In the end, this novel approach of obtaining knowledge may have negative effects on individuals by robbing them of the opportunity to expand their horizons. The usual process of searching enables users to delve into various options regarding their information requirements, prompting them to refine their objectives. It also grants them the chance to discover new knowledge and understand relationships between different pieces of information to achieve their goals. Additionally, it provides room for unintended discoveries and fortunate occurrences.

These factors hold significant value for the search function. However, if the system generates outcomes without revealing its origins or leading the user towards a specific method, it deprives them of these opportunities.
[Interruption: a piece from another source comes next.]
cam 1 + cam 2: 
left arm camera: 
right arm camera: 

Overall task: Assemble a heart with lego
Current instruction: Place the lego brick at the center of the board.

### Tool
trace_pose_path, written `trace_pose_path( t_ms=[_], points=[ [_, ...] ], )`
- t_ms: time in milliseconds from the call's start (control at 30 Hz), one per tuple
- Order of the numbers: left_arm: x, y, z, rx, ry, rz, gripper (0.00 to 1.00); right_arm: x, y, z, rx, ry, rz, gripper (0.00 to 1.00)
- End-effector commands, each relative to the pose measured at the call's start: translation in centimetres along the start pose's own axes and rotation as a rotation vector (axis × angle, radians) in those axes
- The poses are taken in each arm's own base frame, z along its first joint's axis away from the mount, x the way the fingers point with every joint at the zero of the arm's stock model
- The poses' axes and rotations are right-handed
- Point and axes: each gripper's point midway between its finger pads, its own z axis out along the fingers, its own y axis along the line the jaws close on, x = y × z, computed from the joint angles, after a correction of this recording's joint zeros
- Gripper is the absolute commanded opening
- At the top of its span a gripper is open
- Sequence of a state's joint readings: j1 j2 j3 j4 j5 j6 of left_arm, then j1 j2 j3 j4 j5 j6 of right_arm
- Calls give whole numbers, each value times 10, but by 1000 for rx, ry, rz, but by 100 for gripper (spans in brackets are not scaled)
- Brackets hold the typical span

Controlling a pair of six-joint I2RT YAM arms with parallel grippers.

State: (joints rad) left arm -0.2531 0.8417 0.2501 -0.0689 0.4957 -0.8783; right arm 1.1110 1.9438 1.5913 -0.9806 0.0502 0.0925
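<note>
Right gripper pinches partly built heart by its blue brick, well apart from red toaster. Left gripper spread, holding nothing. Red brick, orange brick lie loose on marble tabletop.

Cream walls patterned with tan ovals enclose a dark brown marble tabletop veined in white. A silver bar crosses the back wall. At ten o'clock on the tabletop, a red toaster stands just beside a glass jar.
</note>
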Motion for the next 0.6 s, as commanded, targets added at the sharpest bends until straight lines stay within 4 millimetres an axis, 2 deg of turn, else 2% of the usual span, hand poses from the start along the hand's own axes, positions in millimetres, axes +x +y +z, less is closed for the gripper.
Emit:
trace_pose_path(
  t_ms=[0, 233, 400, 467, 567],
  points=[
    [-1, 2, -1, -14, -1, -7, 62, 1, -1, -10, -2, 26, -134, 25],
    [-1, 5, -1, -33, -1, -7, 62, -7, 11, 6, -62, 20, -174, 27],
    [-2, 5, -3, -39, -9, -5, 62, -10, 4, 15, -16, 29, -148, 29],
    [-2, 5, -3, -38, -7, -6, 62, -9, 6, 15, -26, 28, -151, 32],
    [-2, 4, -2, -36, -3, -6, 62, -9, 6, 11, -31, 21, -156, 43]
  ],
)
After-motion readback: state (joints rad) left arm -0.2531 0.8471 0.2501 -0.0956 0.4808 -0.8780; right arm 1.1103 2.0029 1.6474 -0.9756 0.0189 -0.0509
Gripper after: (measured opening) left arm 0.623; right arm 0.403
Big language models are a significant advancement for accessing information. They allow for natural, conversational interactions and can generate tailored responses while uncovering insights and patterns that may be difficult for the average user to discern. However, their effectiveness is hindered by the way they learn and produce responses, which can result in incorrect, harmful, or prejudiced answers.

Although similar problems may arise with other data retrieval techniques, it's worth noting that big language model artificial intelligence systems also have issues with transparency. Furthermore, their automated verbal replies can lead to a mistaken belief in their credibility and power, which can be perilous for unaware individuals.